Edisi utama ini memberi peringkat semua Petarung Tingkat Tanah dari tiga belas benua di Tanah Tengah dan dua benua di luar negeri berdasarkan kekuatan tempur mereka yang sebenarnya, ditambah dengan rumor dan legenda. Tiga Petarung Tingkat Tanah dan delapan belas ahli Savant bersama-sama menentukan peringkat tersebut, yang kemudian ditinjau oleh Petarung Tingkat Surgawi sebelum dipublikasikan kepada dunia.
Edisi kedua ini meranking para Land Ranker dari setiap benua, mengorganisir mereka menurut wilayah aktivitas dan kekuatan mereka…
Kami, Konsorsium Starcom, menjunjung tinggi kehendak Raja Bela Diri. Ini adalah edisi ke-3223, dan proses peninjauan telah selesai pada bulan Oktober tahun ke-3223 kalender Bela Diri Timur…

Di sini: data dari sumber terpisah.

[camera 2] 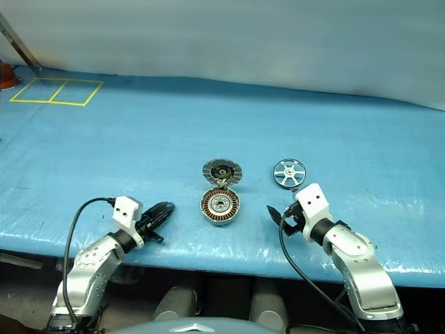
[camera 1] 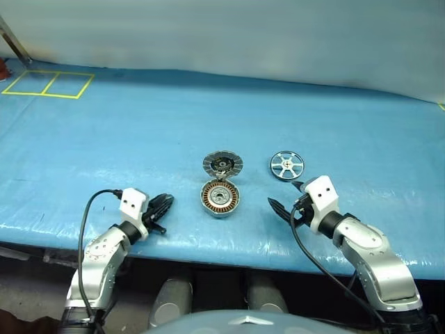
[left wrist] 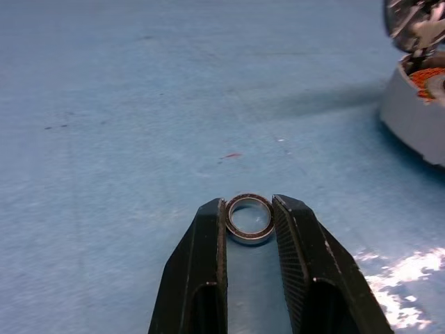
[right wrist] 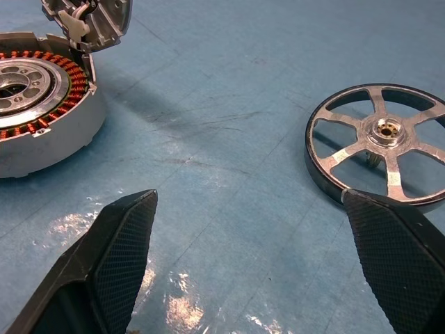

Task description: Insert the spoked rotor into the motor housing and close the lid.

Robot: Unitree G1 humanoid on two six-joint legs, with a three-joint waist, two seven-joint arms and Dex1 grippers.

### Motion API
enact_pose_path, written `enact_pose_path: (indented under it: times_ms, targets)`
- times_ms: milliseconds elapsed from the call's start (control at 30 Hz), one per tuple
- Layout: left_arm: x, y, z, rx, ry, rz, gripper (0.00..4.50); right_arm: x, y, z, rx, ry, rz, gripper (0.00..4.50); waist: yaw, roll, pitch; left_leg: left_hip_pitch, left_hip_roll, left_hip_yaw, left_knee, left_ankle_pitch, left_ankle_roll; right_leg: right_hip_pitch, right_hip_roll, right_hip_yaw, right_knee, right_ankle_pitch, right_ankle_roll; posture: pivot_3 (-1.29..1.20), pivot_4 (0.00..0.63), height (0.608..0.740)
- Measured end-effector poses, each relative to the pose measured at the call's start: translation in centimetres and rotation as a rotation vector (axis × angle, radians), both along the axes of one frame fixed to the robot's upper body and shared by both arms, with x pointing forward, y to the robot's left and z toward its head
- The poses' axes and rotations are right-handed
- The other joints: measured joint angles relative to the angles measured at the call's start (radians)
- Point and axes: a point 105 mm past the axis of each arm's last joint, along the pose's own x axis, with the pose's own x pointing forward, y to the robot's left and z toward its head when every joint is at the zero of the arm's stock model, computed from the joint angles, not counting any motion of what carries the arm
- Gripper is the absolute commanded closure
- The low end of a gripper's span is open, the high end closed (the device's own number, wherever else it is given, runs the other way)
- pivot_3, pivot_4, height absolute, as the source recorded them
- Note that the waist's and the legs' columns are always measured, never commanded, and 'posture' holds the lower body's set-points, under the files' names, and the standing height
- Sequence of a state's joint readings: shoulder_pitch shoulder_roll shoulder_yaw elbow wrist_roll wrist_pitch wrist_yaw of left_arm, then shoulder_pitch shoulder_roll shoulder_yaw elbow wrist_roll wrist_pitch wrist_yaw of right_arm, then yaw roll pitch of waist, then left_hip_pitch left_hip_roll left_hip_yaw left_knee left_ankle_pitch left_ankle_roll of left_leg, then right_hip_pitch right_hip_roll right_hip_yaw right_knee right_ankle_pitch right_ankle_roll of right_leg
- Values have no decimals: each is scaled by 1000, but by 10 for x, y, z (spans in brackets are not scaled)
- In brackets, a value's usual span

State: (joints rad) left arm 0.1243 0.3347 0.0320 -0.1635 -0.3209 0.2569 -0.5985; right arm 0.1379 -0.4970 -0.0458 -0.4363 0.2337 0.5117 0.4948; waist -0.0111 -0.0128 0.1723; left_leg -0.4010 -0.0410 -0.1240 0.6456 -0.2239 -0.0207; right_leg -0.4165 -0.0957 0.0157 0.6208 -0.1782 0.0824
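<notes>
The spoked rotor (camera 1: 287, 165) lies flat on the blue table, right of the motor housing (camera 1: 220, 197). The housing shows its copper windings, and its lid (camera 1: 222, 164) stands hinged open on the far side. My left gripper (left wrist: 249, 205) hovers low over the table to the left of the housing, shut on a small metal ring (left wrist: 249, 218) pinched between its fingertips. My right gripper (right wrist: 252, 202) stands open near the front edge, just short of the rotor (right wrist: 379, 142), with the housing (right wrist: 35, 118) off to one side and nothing between its fingers.
The blue table cover (camera 1: 139, 139) runs wide to the back and both sides. Yellow tape rectangles (camera 1: 49, 83) mark the far left corner, beside a red object (camera 2: 5, 73). The table's front edge (camera 1: 229, 247) lies just below both grippers.
</notes>
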Motion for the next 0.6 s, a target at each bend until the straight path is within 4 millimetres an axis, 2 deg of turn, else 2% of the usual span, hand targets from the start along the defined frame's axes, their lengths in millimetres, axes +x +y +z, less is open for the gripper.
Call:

Wu Yuan membaca buku itu dengan emosi yang meluap-luap. Raja Bela Diri adalah sosok legendaris yang sangat kuat di dunia Negeri Tengah. Dia adalah mitos, legenda, dan petarung Tingkat Surgawi pertama yang diakui secara resmi.
Dia menetapkan batas-batas tiga belas benua, dan meskipun terjadi perubahan sesekali pada provinsi, kabupaten, dan kotamadya dari waktu ke waktu, perselisihan mengenai benua-benua tersebut telah berhenti selama ribuan tahun.
Dia mendefinisikan sembilan tingkatan seni bela diri, yang masih berlaku hingga saat ini.
Dia menetapkan kriteria untuk Peringkat Tanah. Terlepas dari berbagai lika-liku di sepanjang jalan, tugas ini diserahkan dari Sekte Wu ke Paviliun Sembilan Dewa, dan akhirnya ke Konsorsium Starcom, dan masih diakui oleh para praktisi bela diri di dunia hingga hari ini.
Peringkat Surgawi? Itu tetap menjadi aspirasi yang jauh! Terdaftar dalam Peringkat Daratan, meraih gelar Grandmaster, adalah impian yang dipendam setiap praktisi bela diri di Negeri Tengah sejak memulai perjalanan bela diri.
Ini edisi tahun lalu. Berdasarkan perhitungan saya, tidak akan lama lagi sampai Peringkat Tanah yang baru dirilis . Wu Yuan membolak-balik halaman. Saya sangat ingin mengetahui seberapa kuat sebenarnya para Penilai Peringkat Tanah di dunia Tanah Tengah.
Di dalam ruang bela diri yang remang-remang, penglihatan Wu Yuan tetap tidak terhalang.
Jin Cang, yang menduduki peringkat pertama dalam Peringkat Tanah, memerintah sebagai Kaisar Jin IV dari Dinasti Jin Agung. Ia memegang senjata ilahi tingkat pertama, Pedang Kaisar Jin. Usianya saat ini adalah 62 tahun… Peringkat Tanah pertama itu membuat Wu Yuan mengerutkan kening.
Kaisar Kekaisaran Jin Agung saat ini pastinya sibuk dengan urusan negara. Namun, dia juga merupakan Penguasa Tingkat Tanah terkuat?
1. Sekte yang didirikan oleh Raja Bela Diri?